Once I grew a little, I learned I couldn’t go back. There’s a little bit of innocence lost. It doesn’t matter how much I long for the carefree days of heedless writing and boundless joy, deep down I know I really don’t want to go back there. I can see the childishness. While there is a definite charm and sweetness in that writing, it’s clearly immature.
The problem is that I don’t like where I am now, either.
The gangly teenager writer is struggling to figure out how in the hell these learned skills and ability work together. Instead of running, I trip over my own feet. Instead of singing confidently, my voice breaks at the oddest times. The more I understand, the less I know with surety.
Even the safety net doesn’t feel safe any longer. I wonder if I’m butchering it. While I know exactly how I want to eliminate some of the immature writing, I’m not sure that what I’m doing now is really any better. Part of me wonders if perhaps I should leave well enough alone. Maybe I should let that beloved work remain a child with all its sweet innocence.

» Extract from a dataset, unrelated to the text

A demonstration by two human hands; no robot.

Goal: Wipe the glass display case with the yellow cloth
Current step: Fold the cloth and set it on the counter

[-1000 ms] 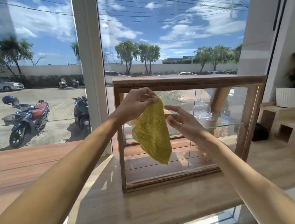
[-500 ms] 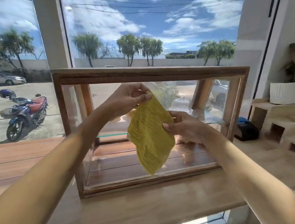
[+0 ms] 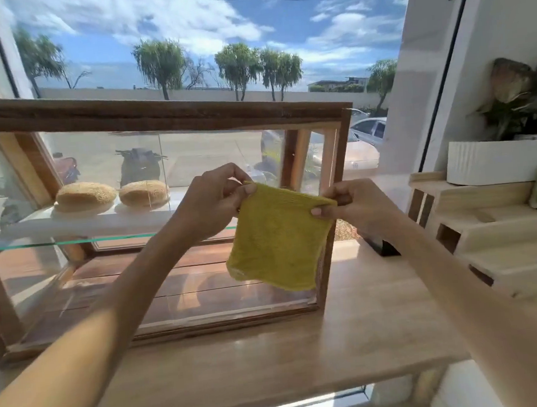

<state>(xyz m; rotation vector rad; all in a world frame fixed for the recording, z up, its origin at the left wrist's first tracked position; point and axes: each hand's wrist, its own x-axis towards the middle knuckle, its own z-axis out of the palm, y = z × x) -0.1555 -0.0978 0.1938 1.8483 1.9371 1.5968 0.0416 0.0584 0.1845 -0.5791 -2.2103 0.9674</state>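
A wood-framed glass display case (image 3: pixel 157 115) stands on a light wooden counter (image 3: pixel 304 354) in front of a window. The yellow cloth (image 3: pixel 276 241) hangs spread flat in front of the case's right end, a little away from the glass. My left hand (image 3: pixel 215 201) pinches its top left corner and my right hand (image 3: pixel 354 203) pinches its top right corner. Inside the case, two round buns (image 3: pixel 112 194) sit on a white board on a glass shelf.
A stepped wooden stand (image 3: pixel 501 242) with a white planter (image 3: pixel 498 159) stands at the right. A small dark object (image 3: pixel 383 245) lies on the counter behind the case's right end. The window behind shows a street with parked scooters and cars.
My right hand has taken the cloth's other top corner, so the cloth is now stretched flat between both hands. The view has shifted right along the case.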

And so I trudge onward, stumbling and blushing as I go. I work on my writing every night. I’m working through the growing pains. I’m trying not to be too dependent on external confidence.
[Sis? Wanda? Waaaah! Does this suck?]
The adolescent writer looks in the mirror and grimaces. No figure. Stick body. Stupid hair. Pimples. Glasses.
The mother in me looks at that child writer with amusement and aching love. This too shall pass, and before I know it, I’ll look back on this awkward year of growth and remember it fondly.
Well, one can certainly hope. In the meantime, I’m a bull in a china shop. I’m a two-year-old writer; watch me bust everything all to pieces and throw a temper tantrum.